## BRIEF
Using the data below, return every line that holds the word "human".

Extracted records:
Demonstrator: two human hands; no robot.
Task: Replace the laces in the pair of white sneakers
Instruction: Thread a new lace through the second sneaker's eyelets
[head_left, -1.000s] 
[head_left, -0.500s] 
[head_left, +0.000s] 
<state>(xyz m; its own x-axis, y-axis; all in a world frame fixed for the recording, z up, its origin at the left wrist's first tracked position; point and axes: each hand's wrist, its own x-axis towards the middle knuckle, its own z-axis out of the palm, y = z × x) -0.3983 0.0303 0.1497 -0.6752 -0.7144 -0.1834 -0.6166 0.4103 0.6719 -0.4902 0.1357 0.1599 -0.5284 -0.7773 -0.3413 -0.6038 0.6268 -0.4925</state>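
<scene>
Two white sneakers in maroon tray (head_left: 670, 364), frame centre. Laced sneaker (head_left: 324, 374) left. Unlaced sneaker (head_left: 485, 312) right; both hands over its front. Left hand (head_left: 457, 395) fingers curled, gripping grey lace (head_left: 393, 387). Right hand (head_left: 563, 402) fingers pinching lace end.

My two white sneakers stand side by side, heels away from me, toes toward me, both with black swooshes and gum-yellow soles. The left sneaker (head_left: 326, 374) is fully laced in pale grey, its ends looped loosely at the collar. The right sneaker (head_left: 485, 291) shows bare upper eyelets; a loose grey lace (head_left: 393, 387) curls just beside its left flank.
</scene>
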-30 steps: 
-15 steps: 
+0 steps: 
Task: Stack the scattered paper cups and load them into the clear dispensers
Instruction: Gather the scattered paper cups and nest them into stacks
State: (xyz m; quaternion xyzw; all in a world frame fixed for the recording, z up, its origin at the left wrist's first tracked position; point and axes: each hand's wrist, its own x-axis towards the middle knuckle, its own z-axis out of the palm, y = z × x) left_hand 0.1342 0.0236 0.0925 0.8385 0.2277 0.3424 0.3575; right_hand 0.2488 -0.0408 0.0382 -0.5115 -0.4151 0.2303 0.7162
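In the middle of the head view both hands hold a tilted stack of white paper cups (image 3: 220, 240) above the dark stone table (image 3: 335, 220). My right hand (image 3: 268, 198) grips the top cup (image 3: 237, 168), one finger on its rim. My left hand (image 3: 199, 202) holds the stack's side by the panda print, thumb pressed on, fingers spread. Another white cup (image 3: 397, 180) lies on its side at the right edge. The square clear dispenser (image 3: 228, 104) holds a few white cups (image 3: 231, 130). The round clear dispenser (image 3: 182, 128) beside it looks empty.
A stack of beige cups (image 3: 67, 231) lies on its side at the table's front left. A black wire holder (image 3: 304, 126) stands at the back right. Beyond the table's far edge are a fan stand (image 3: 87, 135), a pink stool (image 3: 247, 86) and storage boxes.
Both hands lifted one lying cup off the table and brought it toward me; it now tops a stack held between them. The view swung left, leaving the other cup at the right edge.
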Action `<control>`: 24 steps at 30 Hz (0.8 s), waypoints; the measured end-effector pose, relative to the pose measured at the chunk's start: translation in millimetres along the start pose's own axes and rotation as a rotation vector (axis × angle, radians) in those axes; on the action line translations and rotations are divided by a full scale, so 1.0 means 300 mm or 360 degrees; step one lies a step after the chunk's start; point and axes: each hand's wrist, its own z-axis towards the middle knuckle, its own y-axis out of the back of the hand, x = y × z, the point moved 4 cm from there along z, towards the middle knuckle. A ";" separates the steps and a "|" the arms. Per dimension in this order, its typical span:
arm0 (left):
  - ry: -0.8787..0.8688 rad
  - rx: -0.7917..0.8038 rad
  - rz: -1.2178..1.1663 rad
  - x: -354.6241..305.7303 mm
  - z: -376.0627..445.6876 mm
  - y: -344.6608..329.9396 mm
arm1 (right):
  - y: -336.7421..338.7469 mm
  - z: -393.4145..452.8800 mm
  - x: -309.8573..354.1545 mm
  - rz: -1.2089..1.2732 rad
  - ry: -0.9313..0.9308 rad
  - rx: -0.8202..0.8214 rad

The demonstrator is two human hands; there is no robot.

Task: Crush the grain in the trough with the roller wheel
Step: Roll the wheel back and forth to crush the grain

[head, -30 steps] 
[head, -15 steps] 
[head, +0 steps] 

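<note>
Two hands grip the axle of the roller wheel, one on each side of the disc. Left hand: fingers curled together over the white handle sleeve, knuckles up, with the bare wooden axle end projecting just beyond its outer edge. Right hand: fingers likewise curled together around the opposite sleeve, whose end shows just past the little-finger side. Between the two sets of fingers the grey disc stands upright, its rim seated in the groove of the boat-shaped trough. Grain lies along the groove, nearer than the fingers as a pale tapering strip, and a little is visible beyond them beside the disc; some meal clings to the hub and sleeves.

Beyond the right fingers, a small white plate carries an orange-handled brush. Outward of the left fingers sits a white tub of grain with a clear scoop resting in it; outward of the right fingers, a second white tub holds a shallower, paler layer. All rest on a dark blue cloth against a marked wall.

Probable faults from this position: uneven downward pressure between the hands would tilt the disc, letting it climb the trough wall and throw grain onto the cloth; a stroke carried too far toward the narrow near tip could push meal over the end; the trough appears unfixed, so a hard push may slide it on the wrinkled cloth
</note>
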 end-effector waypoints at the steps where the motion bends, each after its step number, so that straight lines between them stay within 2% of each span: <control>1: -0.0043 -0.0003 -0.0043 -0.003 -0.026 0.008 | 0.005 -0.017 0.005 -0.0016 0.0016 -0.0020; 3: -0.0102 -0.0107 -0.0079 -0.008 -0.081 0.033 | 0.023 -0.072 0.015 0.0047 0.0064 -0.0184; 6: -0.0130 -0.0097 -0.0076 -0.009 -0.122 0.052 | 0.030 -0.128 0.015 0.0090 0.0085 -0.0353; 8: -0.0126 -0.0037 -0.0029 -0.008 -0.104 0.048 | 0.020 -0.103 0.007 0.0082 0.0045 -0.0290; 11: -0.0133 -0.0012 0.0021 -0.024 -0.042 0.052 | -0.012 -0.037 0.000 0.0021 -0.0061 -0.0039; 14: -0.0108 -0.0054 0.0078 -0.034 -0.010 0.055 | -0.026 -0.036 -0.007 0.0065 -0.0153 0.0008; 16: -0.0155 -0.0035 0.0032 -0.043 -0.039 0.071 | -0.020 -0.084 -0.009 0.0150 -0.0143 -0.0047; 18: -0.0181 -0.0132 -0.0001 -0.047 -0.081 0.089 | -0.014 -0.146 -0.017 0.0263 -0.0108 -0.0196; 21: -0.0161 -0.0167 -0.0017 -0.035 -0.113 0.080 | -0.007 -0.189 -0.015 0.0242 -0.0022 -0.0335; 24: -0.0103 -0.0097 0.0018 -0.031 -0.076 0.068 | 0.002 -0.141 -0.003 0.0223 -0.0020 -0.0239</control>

## ANSWER BOX
Demonstrator: two human hands; no robot.
The demonstrator is two human hands; there is no robot.

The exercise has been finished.